Evènement majeur pour la communauté afro-américaine commémorant le septième anniversaire des émeutes raciales de Watts de 65 ici historiquement rassemblée en masse à Los Angeles, évènement musical majeur aussi portant le doux sobriquet un peu facile du Woodstock Noir, Woodstock de la soul, Wattstax '72 est un document précieux maintes fois maltraité et monté dans tous les sens et qui retrouve aujourd'hui de sa superbe grâce à un méticuleux travail de reconstitution et de dépoussiérage. Un peu à la manière du Woodstock 50th Anniversary "Back To The Garden", en remettant les choses à leur place, dans le bon ordre, pour apprécier pleinement l'intégralité du show au Los Angeles Coliseum et celui du Summit Club un peu plus tard tant Stax ne pouvait pas caser tous les artistes sur la même scène (le lendemain se jouait un match de football).
"I'Am, Somebody!" retentira plus d'une fois, sous la houlette de Jésus Notre Sauveur, encouragé par les appels à l'unité et à être fiers d'être noirs, de Tommy Jaquette, des représentants de Stax, des artistes eux-mêmes ou encore du mythique révérend Jesse Jackson à l'occasion homme de cérémonie et important porte-parole. Des longues plages sont consacrées à la discipline, les pelouses (piétinées toutes les semaines par les blancs) sont ici interdites d'accès et de fait les prestations seront souvent interrompues. Le chanteur comique Rufus Thomas en fera notamment les frais pendant de longues minutes. Et si les flics se tiennent prêts à calmer tout le monde, on rappellera qu'on est en communion et qu'il n'y a ni place aux débordements ou aux blasphèmes.
Musicalement, l'évènement est d'un très haut niveau, bien supérieur aux prestations pataudes et allumées de la majorité des artistes du Woodstock de 69, et ce dès son introduction orchestrale d'une classe folle menée par Dale Warren. Ce dernier s'occupera des transitions musicales bien trop cool pour le commun des mortels, à faire pâlir n'importe quel Night Show à l'américaine, entre deux artistes venus présenter leurs hits d'aujourd'hui ou d'hier. Les highlights sont nombreux et il serait idiot d'isoler tous les artistes et d'analyser leurs prestations. Petite déception tout de même, même si Isaac Hayes est très sûrement la tête d'affiche fraîchement auréolée d'un oscar (une première pour l'Académie pour un artiste Noir), le Black Moses ennuie gentiment et foire son premier titre.
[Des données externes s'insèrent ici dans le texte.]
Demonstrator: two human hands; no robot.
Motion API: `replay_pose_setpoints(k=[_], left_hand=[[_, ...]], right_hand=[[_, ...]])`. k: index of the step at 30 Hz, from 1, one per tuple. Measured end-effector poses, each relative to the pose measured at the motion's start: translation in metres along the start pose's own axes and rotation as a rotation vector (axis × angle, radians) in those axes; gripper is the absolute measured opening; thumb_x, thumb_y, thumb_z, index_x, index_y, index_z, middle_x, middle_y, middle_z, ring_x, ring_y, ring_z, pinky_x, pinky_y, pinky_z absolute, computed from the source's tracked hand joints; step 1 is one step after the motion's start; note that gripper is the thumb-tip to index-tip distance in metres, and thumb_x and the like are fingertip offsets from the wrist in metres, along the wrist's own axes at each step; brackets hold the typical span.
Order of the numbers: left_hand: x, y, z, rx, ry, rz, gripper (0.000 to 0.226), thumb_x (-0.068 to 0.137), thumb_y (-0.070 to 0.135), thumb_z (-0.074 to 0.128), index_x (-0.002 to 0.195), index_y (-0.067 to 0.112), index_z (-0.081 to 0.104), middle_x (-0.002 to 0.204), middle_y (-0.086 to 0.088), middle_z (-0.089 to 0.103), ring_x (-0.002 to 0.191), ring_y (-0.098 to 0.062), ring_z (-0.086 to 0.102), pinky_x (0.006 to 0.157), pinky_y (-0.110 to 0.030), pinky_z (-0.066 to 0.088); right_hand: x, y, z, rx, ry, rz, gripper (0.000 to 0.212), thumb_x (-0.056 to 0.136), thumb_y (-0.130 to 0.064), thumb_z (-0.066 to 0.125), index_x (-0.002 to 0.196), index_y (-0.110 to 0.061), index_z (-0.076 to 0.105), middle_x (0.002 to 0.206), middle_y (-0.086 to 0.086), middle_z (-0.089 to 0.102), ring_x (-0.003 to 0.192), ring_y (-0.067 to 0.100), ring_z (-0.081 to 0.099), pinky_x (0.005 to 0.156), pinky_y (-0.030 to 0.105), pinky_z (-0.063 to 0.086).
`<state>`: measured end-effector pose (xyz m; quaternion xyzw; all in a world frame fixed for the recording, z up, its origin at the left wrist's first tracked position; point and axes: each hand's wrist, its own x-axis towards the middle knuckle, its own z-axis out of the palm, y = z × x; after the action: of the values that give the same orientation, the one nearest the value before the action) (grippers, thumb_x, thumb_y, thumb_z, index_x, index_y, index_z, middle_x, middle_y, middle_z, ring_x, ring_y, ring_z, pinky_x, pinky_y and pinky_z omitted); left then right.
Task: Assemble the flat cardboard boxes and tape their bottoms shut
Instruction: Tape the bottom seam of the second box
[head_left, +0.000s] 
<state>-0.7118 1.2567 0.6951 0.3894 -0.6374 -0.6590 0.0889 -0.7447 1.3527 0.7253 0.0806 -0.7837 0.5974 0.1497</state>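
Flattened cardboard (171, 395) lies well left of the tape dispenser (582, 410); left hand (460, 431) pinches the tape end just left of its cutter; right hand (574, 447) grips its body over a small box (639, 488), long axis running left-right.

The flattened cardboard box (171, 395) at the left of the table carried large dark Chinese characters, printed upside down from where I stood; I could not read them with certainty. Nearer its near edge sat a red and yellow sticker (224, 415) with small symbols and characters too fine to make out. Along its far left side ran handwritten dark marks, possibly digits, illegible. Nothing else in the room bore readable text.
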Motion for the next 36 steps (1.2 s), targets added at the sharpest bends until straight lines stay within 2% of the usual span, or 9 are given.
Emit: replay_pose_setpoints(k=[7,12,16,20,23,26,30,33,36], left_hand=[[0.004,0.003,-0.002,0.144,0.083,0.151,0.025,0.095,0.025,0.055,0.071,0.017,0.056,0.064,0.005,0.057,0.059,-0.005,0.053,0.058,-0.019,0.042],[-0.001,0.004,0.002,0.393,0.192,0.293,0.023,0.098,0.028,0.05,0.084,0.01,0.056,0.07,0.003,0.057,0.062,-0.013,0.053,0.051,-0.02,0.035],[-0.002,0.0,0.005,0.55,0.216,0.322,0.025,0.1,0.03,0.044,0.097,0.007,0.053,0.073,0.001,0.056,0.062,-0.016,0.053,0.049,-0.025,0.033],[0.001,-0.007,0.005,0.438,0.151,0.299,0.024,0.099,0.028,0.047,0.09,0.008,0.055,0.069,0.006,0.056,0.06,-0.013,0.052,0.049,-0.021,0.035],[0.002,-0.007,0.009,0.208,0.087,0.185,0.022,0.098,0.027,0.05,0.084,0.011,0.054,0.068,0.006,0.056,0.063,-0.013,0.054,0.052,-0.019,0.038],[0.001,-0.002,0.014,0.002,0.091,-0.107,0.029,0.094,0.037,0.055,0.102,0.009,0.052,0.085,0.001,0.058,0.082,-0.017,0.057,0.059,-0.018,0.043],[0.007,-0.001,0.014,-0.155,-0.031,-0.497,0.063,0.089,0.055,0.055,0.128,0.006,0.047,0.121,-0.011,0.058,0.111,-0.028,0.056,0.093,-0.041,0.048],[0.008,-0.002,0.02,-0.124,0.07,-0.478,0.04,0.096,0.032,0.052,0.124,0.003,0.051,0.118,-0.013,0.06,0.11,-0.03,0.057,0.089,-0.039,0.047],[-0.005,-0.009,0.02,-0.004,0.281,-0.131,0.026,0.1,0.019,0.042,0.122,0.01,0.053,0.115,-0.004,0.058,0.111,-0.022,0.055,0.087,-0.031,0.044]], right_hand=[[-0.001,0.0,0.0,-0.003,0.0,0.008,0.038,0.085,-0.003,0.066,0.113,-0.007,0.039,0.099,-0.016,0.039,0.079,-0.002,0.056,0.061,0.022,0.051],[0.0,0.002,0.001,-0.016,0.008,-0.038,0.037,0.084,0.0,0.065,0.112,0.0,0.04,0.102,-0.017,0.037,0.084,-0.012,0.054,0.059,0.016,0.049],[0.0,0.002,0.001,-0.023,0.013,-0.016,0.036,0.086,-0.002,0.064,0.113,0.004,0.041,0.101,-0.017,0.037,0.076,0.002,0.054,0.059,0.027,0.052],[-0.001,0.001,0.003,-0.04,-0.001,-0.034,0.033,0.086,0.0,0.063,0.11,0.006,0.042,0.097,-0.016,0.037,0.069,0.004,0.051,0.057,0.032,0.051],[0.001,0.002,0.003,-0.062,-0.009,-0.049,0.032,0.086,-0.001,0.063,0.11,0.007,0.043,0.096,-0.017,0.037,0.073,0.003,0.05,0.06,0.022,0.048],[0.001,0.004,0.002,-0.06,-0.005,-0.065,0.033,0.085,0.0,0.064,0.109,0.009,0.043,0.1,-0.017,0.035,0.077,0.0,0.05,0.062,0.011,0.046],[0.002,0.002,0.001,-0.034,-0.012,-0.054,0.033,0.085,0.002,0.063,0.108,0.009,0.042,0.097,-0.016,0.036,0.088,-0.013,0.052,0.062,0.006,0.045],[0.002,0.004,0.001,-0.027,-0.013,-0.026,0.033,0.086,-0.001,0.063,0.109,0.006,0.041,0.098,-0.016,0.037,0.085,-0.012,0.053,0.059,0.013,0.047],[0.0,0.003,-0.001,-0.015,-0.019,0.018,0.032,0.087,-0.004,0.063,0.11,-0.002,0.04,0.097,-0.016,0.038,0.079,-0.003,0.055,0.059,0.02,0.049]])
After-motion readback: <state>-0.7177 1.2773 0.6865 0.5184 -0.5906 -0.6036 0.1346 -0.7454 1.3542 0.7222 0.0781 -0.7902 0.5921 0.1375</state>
Albert King, extraordinaire, fait lever les foules du haut de son costume impeccable, loin des accoutrements souvent ridicules de certains, et emmène sa Flying V vers des contrées sexy à souhait. Même qualité musicale surhumaine au Summit Club avec une acoustique plus intimiste et plus que jamais cool.
Wattstax '72 est long, truffé de surprises et d'instants musicaux à jamais gravés dans le marbre, probablement l'un des grands évènements musicaux de l'année 72, année au combien extraordinaire d'un point de vue créatif et confirmant la scène musicale Noire comme l'une des plus importantes au monde. Cinquante ans plus tard, la véracité de l'instant, sans overdubs ou retouches numériques pour masquer les faiblesses de pseudo artistes, est précieuse.